Das Buch, dessen englische Originalfassung unter dem Titel „Bad Blood: The Final Secret of Wirecard" erschien, erzählt die Geschichte einer der größten Wirtschaftsbetrügereien des 21. Jahrhunderts aus der Perspektive desjenigen Journalisten, der als einer der ersten erkannte, dass bei der Wirecard AG in Aschheim bei München etwas grundlegend nicht stimmte. McCrum begann bereits ab 2015 mit seinen Recherchen — Jahre bevor die Insolvenzanmeldung im Juni 2020 den Betrug endgültig offenbarte.
Die Anfänge einer unbequemen Recherche
Die Geschichte beginnt mit klassischen journalistischen Fragen: Warum waren die Geschäftszahlen von Wirecard so konsistent beeindruckend? Wo genau liefen die Transaktionen ab, die das Unternehmen zu einem Schwergewicht der Zahlungsbranche machen sollten? McCrum verfolgte diese Fragen mit der Hartnäckigkeit eines Reporters, der weiß, dass etwas nicht stimmt, aber zunächst keine handfesten Beweise hat.

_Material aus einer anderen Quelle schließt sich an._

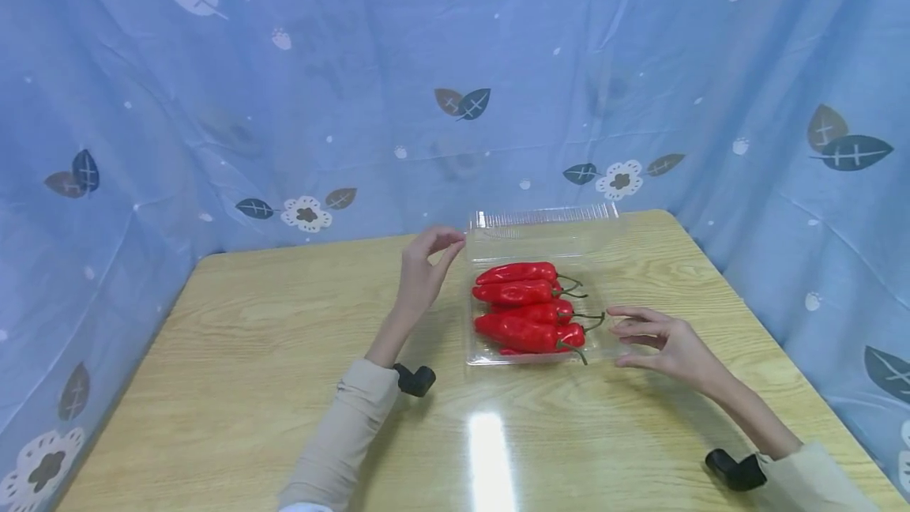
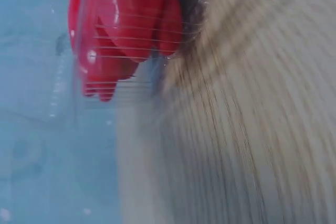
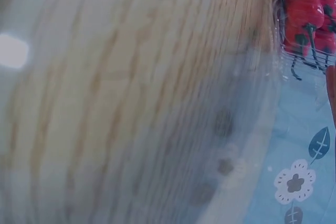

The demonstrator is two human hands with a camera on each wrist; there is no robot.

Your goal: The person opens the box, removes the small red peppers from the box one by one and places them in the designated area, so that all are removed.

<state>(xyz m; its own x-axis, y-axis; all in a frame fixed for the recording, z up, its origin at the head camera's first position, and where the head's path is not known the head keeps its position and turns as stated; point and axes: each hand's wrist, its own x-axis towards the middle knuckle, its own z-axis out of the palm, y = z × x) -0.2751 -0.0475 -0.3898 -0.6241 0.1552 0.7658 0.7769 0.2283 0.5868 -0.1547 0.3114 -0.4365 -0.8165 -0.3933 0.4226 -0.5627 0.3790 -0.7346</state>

Das Unternehmen von Gründern Jan Marsalek und Markus Braun präsentierte sich als innovativer Zahlungsdienstleister mit glänzender Zukunft. Investoren strömten Milliarden hinein. Die deutsche Finanzaufsicht schien überzeugt. Doch McCrum fand etwas, das andere übersehen hatten oder nicht sehen wollten: Widersprüche in den berichteten Geschäftsvolumina, Fragen zu Partnerunternehmen, die nicht nachvollziehbar waren, und ein Geschäftsmodell, das bei näherem Hinsehen nicht aufging.